WHAT IS REQUIRED: Lines from the beginning of the data through the line containing "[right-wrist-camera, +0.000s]" are to be copied exactly, with no other line included.

==== THE DATA

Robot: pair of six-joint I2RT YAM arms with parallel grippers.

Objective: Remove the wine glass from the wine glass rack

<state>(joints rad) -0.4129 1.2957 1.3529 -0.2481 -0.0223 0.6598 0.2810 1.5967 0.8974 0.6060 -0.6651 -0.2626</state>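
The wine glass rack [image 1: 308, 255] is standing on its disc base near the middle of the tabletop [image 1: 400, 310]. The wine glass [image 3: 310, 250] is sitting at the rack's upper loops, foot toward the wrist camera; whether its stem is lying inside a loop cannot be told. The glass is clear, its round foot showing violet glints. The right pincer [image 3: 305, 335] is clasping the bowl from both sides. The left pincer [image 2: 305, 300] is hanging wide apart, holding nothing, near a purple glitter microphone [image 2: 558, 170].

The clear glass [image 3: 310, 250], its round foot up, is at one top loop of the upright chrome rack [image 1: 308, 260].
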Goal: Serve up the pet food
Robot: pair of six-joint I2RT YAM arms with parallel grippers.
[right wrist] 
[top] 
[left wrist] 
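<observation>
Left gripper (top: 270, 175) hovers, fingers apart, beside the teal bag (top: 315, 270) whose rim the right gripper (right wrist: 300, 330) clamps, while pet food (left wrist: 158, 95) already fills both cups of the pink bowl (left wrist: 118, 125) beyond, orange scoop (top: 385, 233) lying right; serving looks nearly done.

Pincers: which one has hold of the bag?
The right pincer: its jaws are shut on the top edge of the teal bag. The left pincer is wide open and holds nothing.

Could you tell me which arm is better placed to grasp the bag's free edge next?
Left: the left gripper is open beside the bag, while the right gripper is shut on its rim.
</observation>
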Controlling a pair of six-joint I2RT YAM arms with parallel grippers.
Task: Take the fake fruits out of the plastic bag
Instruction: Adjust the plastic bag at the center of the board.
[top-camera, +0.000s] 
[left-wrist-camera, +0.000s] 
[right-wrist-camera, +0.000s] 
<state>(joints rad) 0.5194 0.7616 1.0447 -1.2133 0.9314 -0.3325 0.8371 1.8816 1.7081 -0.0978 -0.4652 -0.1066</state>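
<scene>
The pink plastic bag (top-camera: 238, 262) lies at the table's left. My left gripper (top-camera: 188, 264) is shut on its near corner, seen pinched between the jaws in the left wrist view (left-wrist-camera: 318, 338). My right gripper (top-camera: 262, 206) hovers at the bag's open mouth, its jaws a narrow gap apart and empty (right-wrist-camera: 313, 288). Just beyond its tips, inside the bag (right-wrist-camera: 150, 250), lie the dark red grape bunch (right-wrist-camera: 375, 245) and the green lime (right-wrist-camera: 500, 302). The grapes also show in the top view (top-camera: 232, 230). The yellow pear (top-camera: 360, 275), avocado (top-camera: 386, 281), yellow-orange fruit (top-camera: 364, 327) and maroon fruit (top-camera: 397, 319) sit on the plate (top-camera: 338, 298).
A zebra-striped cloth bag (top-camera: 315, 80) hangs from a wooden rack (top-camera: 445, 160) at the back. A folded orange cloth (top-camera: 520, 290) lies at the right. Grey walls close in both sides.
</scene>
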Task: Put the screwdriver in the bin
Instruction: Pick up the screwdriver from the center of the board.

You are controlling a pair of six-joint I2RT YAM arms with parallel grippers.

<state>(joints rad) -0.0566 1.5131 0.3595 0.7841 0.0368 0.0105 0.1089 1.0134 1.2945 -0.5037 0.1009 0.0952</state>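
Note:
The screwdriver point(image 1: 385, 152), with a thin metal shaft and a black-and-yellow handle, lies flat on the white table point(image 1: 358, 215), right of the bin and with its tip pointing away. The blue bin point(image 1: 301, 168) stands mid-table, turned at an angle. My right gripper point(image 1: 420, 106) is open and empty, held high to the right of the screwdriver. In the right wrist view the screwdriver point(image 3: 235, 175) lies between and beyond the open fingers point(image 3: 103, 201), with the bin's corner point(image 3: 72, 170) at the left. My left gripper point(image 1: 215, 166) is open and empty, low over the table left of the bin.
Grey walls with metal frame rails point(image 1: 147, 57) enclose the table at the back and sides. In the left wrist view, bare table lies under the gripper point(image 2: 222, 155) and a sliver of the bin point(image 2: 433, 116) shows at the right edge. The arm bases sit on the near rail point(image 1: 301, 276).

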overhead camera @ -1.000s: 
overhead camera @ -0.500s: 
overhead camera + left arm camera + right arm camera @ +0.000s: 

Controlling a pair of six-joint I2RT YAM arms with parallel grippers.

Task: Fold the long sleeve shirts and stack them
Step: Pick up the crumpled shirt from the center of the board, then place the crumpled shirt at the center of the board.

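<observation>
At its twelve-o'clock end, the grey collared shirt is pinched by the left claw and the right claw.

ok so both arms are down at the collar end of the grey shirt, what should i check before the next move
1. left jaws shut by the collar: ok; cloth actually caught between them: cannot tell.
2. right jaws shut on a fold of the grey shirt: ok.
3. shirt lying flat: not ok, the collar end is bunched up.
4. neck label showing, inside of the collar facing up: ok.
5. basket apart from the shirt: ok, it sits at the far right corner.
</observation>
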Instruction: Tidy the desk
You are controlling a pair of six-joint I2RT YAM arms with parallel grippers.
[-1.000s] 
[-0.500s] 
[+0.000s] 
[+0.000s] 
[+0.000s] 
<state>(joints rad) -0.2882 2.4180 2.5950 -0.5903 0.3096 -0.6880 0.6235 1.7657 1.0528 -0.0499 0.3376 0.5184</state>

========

COMPLETED EXERCISE:
Robot: pair of six-joint I2RT YAM arms with parallel grippers.

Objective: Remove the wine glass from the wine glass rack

<state>(joints rad) -0.4129 1.2957 1.3529 -0.2481 -0.0223 0.6598 0.2810 1.5967 0.8974 0.6060 -0.6651 -0.2626</state>
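The wine glass rack [image 1: 308, 255] is standing on its disc base near the middle of the tabletop [image 1: 400, 310]. The wine glass [image 3: 310, 250] is sitting at the rack's upper loops, foot toward the wrist camera; whether its stem is lying inside a loop cannot be told. The glass is clear, its round foot showing violet glints. The right pincer [image 3: 305, 335] is clasping the bowl from both sides. The left pincer [image 2: 305, 300] is hanging wide apart, holding nothing, near a purple glitter microphone [image 2: 558, 170].

The clear glass [image 3: 310, 250], its round foot up, is at one top loop of the upright chrome rack [image 1: 308, 260].
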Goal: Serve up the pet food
Robot: pair of six-joint I2RT YAM arms with parallel grippers.
[right wrist] 
[top] 
[left wrist] 
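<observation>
Left gripper (top: 270, 175) hovers, fingers apart, beside the teal bag (top: 315, 270) whose rim the right gripper (right wrist: 300, 330) clamps, while pet food (left wrist: 158, 95) already fills both cups of the pink bowl (left wrist: 118, 125) beyond, orange scoop (top: 385, 233) lying right; serving looks nearly done.

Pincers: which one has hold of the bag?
The right pincer: its jaws are shut on the top edge of the teal bag. The left pincer is wide open and holds nothing.

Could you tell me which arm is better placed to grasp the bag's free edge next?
Left: the left gripper is open beside the bag, while the right gripper is shut on its rim.
</observation>
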Controlling a pair of six-joint I2RT YAM arms with parallel grippers.
Task: Take the fake fruits out of the plastic bag
Instruction: Adjust the plastic bag at the center of the board.
[top-camera, +0.000s] 
[left-wrist-camera, +0.000s] 
[right-wrist-camera, +0.000s] 

There is nothing more to add to the answer.